Robinson Jeffers wrote that, "surely one always knew that life’s
end is death". Eventually everything fails: you, me , the tree.
the stone, the very air, the sun, presumably all that we know and
all that we don’t. Change is the only constant.
Glue is chemical in nature.
Since we first realized that spit would hold together..., we have
looked for more efficient glues. We humans have become very skilled
at manipulating compounds for all kinds of purposes. We are very
skilled at making glues, and yet most glues that were made a hundred
years ago have failed by now. Modern glues are likely to last longer,
but only slightly longer from the perspective of geologic time.
A weld will fail before the steel that it holds together will rust
away. Similarly, glue that holds wood together will will fail before
the the lignins and the cellular life that is a properly dried tree
desires its own return to the earth.
Screws are made from all kinds
of metals.. Archaeology teaches us that most metals are likely to
last longer as an artifact in the earth than are most woods, but
temperature, a tar pit, an ice age. Not all rules are fast. Whe
wood is screwed together, the grainlines that represent the structure
of the tree are rended apart, rendering the wood weaker as a whole
than it was before.
But wood beats both glue and
screw as its own fastener. Wood can be shaped to interlock with
itself and hold itself together for hundreds of years with no assistance
from its occasional allies either glue or screw. The force, the
very core of this this thing that we call life when it comes from
the dirt and from the sun in the form of a tree is a truly amazing
ally of our own. The forests have been with us since before memory.
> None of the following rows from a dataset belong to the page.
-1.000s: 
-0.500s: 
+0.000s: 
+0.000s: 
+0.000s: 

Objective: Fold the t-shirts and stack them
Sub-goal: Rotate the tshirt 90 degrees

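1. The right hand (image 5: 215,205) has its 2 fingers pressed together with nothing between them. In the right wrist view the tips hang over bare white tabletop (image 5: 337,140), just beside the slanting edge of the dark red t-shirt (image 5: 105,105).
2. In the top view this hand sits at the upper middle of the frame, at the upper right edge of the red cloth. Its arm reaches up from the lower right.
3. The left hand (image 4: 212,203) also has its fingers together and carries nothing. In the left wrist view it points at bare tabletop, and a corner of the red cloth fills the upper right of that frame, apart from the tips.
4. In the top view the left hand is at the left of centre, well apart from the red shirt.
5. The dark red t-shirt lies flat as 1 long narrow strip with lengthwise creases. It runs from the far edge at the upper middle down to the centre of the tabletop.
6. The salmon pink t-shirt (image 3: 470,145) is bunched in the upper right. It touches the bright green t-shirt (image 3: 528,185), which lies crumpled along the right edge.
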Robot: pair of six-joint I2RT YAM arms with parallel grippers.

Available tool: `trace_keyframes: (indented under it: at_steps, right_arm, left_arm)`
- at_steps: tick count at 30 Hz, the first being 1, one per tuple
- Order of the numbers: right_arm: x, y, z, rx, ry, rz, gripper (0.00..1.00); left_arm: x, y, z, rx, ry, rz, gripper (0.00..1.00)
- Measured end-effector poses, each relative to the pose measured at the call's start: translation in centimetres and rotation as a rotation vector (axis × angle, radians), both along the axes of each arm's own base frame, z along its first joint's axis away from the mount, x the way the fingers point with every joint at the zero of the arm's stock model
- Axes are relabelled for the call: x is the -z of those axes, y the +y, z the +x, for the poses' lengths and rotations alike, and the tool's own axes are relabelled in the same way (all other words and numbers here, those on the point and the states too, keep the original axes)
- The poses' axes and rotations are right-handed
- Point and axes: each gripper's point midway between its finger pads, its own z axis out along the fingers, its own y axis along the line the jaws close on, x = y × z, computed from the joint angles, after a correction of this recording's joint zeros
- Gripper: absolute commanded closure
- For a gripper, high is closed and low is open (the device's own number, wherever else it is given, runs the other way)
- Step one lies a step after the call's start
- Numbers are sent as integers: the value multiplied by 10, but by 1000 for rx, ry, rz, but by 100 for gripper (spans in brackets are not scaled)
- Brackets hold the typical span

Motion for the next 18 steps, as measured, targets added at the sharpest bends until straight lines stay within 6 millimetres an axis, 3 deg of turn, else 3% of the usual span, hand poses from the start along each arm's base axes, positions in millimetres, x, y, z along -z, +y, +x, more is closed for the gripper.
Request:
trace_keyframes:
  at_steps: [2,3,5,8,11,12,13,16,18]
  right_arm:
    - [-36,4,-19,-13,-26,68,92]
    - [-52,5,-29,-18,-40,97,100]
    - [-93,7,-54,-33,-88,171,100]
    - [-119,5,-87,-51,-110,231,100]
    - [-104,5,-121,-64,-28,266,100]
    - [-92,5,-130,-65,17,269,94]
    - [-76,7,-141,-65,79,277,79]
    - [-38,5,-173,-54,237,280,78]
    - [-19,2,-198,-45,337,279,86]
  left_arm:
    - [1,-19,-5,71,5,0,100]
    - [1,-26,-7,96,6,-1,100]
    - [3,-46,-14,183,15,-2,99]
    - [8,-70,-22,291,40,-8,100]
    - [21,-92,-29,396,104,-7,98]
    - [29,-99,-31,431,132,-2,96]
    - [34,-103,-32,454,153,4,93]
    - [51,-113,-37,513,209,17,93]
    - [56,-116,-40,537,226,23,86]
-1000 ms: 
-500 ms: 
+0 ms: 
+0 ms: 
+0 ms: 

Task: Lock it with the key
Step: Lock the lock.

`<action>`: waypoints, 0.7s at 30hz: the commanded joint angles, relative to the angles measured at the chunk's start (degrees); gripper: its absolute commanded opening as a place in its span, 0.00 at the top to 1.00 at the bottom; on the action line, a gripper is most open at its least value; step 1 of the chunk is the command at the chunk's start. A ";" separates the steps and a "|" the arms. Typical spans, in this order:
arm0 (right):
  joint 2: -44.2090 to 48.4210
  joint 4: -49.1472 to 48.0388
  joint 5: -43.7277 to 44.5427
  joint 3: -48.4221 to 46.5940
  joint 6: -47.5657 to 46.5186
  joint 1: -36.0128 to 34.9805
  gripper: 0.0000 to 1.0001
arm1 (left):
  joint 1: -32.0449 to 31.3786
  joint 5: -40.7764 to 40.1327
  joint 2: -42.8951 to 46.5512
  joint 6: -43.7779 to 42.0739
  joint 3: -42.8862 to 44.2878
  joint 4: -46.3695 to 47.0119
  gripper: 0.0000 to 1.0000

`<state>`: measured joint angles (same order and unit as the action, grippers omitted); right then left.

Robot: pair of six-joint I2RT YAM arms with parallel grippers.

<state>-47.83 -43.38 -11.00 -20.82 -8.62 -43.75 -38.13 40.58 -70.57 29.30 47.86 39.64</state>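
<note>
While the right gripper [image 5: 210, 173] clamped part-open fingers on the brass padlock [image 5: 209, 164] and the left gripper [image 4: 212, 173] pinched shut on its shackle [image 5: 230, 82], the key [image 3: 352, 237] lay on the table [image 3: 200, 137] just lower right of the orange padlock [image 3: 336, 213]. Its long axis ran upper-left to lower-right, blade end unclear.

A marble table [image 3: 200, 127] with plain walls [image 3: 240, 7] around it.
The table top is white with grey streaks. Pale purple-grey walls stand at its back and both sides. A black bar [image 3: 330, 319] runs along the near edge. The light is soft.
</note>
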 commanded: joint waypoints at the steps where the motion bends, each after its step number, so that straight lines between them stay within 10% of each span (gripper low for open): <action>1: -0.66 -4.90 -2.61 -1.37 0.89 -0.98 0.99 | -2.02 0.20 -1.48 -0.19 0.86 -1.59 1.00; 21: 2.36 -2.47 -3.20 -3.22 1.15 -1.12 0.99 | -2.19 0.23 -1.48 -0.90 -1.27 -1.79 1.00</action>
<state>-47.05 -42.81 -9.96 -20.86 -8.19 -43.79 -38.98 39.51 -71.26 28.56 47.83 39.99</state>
They were are only fuel, save the sun, for many thousands of years,
before oil. They have built our houses, bridged our rivers cleaned
our air, they are our partners in this endevour, this time that
we spend on the planet. Most trees would outlive us with ease if
we did not cut so many of them down.
The crafting of something from
wood should be special. Whatever the purpose; be it a home or a
chair, a cradle or a cathedral. Care should be taken, consideration
should be given, when a person has only a hundred years to give,
some portion of your time should probably be given to creating something
that outlives you, the longer the better.